◆ Exercise goal
Images are to be left out; everything else in the listing should be repeated exactly.

[Data block Boundary: Start]

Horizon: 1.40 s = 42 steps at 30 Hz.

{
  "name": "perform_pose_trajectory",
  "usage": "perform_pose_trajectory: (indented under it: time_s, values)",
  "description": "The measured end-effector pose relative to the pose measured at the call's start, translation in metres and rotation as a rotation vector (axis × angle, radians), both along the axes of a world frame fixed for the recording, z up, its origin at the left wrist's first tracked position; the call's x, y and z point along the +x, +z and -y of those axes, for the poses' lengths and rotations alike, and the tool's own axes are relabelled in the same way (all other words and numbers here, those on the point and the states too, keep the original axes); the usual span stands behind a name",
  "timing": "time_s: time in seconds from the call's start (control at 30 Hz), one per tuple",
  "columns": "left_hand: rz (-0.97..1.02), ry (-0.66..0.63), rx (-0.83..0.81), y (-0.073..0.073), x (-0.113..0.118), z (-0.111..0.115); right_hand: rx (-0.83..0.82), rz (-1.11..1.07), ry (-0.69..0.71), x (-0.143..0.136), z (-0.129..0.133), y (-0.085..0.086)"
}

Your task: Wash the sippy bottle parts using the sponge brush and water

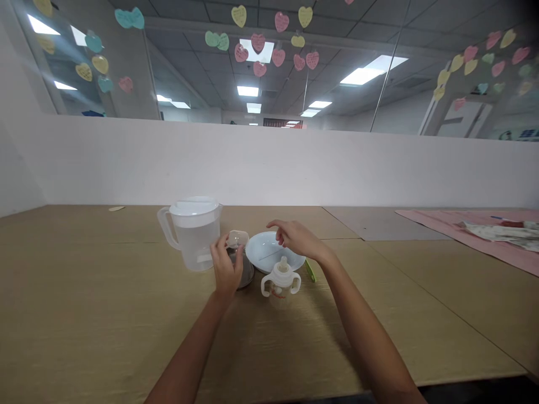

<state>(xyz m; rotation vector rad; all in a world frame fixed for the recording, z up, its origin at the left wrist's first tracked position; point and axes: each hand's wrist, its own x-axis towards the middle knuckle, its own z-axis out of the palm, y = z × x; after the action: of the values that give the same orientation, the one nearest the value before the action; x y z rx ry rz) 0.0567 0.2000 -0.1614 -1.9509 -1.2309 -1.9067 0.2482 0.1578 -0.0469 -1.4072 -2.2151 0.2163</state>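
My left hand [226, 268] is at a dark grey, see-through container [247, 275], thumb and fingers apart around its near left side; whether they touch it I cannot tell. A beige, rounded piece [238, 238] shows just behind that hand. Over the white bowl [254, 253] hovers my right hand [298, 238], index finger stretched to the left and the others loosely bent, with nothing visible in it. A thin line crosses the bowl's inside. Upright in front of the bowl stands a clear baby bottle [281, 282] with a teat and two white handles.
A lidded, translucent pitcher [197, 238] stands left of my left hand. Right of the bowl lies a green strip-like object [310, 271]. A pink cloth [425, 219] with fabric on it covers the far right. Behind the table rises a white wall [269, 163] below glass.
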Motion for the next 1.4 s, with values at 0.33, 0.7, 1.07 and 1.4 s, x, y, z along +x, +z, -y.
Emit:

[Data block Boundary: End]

◆ Task solution
Horizon: 1.40 s = 42 steps at 30 Hz.

{
  "name": "perform_pose_trajectory",
  "usage": "perform_pose_trajectory: (indented under it: time_s, values)",
  "description": "The measured end-effector pose relative to the pose measured at the call's start, translation in metres and rotation as a rotation vector (axis × angle, radians), both along the axes of a world frame fixed for the recording, z up, its origin at the left wrist's first tracked position; the call's x, y and z point along the +x, +z and -y of those axes, for the poses' lengths and rotations alike, and the tool's own axes are relabelled in the same way (all other words and numbers here, those on the point and the states too, keep the original axes); the usual span stands behind a name",
  "timing": "time_s: time in seconds from the call's start (control at 30 Hz), one per tuple",
  "columns": "left_hand: rz (-0.97..1.02), ry (-0.66..0.63), rx (-0.83..0.81), y (-0.073..0.073), x (-0.113..0.118), z (-0.111..0.115); right_hand: rx (-0.83..0.82), rz (-1.11..1.07), ry (-0.69..0.71), x (-0.143..0.136), z (-0.129..0.133), y (-0.085..0.086)"
}

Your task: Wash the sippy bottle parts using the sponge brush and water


<state>(xyz m; rotation vector rad; all in a world frame fixed for the recording, z up, its origin at the left wrist's first tracked position; point and axes: each hand's wrist, its own x-axis towards the middle knuckle, its own z-axis out of the palm, y = z × x; after the action: of the values that give the same orientation, the one nearest the value before the action; x y z rx ry rz) 0.0567 0.2000 -0.1614 -1.9509 -1.2309 -1.9067 0.2482 0.1578 -0.0469 -1.4072 -2.2151 0.2163</state>
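My left hand [226, 268] is at a dark grey, see-through container [247, 275], thumb and fingers apart around its near left side; whether they touch it I cannot tell. A beige, rounded piece [238, 238] shows just behind that hand. Over the white bowl [254, 253] hovers my right hand [298, 238], index finger stretched to the left and the others loosely bent, with nothing visible in it. A thin line crosses the bowl's inside. Upright in front of the bowl stands a clear baby bottle [281, 282] with a teat and two white handles.
A lidded, translucent pitcher [197, 238] stands left of my left hand. Right of the bowl lies a green strip-like object [310, 271]. A pink cloth [425, 219] with fabric on it covers the far right. Behind the table rises a white wall [269, 163] below glass.
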Motion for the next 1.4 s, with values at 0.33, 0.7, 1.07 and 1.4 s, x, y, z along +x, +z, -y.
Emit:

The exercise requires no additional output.